Reproduce all the lines below exactly and omit the images.

--- Dataset extract ---

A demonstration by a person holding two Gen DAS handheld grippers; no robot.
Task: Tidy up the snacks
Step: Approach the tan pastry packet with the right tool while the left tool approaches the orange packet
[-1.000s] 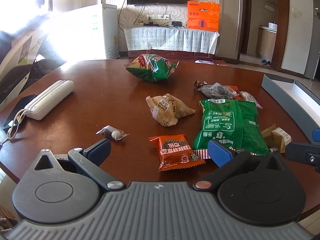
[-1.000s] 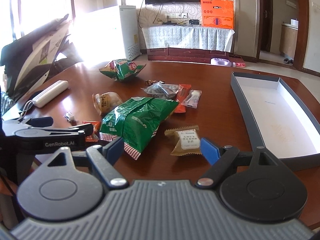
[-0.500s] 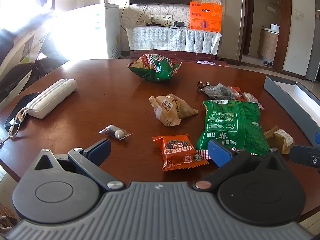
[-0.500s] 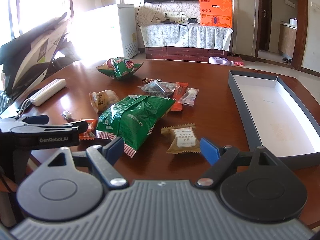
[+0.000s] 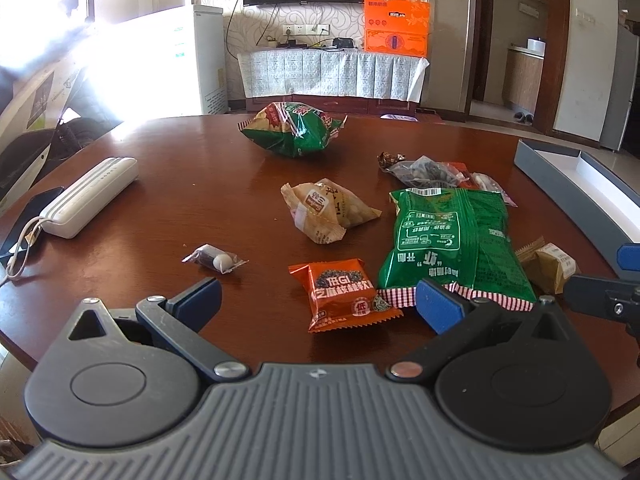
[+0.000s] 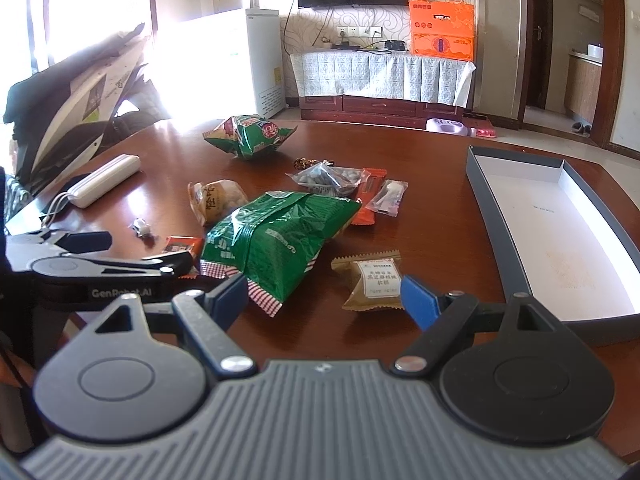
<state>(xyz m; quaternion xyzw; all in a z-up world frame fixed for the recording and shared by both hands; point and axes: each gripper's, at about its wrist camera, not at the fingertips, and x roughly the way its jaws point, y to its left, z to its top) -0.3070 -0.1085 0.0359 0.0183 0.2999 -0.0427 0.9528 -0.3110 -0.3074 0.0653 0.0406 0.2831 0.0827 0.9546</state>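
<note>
The snacks lie loose on the brown table (image 5: 192,184) ahead of both my grippers. My left gripper (image 5: 318,304) is spread wide and holds nothing; the orange packet (image 5: 344,294) lies between its fingers, the big green bag (image 5: 452,240) just past its right finger, a small clear candy wrapper (image 5: 214,260) ahead of its left finger. My right gripper (image 6: 324,294) is also wide and empty, with the tan packet (image 6: 374,280) between its fingers. The open grey box (image 6: 560,224) sits ahead to its right, nothing in it.
</note>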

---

▶ Solution to the problem:
A demonstration by a person holding two Gen DAS handheld grippers; no robot.
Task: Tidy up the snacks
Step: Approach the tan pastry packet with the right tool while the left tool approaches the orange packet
[-1.000s] 
[-1.000s] 
[-0.500s] 
[-0.500s] 
[+0.000s] 
[+0.000s] 
<state>(xyz m; quaternion xyzw; all in a z-up world frame fixed for the recording and shared by both hands; point and axes: each gripper's, at about its wrist camera, not at the fingertips, and x roughly the way its jaws point, y to its left, z to its top) -0.3070 -0.1085 0.0359 0.0183 0.2999 -0.0427 0.9528 -0.3110 -0.3074 0.0653 0.0406 0.2831 0.0827 0.9546</state>
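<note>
The snacks lie loose on the brown table (image 5: 192,184) ahead of both my grippers. My left gripper (image 5: 318,304) is spread wide and holds nothing; the orange packet (image 5: 344,294) lies between its fingers, the big green bag (image 5: 452,240) just past its right finger, a small clear candy wrapper (image 5: 214,260) ahead of its left finger. My right gripper (image 6: 324,294) is also wide and empty, with the tan packet (image 6: 374,280) between its fingers. The open grey box (image 6: 560,224) sits ahead to its right, nothing in it.
</note>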

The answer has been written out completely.